- [Prompt]: Write out exactly the lines of the material below, beginning at the top and ending at the line that contains "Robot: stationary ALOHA".

- [Data extract]:
++++++++++
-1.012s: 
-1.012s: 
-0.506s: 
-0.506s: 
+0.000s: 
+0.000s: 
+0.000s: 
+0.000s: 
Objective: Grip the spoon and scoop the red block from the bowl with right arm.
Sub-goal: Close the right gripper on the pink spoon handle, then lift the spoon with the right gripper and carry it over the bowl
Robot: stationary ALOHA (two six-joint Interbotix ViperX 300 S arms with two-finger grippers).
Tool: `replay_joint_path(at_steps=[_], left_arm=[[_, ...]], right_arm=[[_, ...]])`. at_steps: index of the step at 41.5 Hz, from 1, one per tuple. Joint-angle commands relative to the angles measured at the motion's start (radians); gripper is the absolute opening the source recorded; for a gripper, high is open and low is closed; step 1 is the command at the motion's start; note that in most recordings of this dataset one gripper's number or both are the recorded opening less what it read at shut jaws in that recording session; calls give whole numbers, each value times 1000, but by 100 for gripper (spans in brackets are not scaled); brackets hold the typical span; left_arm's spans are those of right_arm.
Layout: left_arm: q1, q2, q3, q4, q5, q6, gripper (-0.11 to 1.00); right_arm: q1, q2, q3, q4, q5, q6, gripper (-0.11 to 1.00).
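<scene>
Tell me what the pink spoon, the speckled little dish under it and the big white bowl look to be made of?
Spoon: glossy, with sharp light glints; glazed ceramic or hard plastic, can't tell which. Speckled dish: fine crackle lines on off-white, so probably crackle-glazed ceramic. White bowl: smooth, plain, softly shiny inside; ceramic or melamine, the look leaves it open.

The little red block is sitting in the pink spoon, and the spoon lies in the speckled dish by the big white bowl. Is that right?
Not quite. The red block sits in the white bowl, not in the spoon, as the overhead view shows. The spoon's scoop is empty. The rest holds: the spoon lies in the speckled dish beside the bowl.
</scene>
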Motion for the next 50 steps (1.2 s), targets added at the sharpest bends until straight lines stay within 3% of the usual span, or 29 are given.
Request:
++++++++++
- [Response to this exercise]:
-1.012s: 
-1.012s: 
-0.506s: 
-0.506s: 
+0.000s: 
+0.000s: 
+0.000s: 
+0.000s: 
Objective: Grip the spoon and scoop the red block from the bowl with right arm.
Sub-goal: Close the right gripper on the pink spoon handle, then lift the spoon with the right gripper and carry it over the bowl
Robot: stationary ALOHA (two six-joint Interbotix ViperX 300 S arms with two-finger grippers).

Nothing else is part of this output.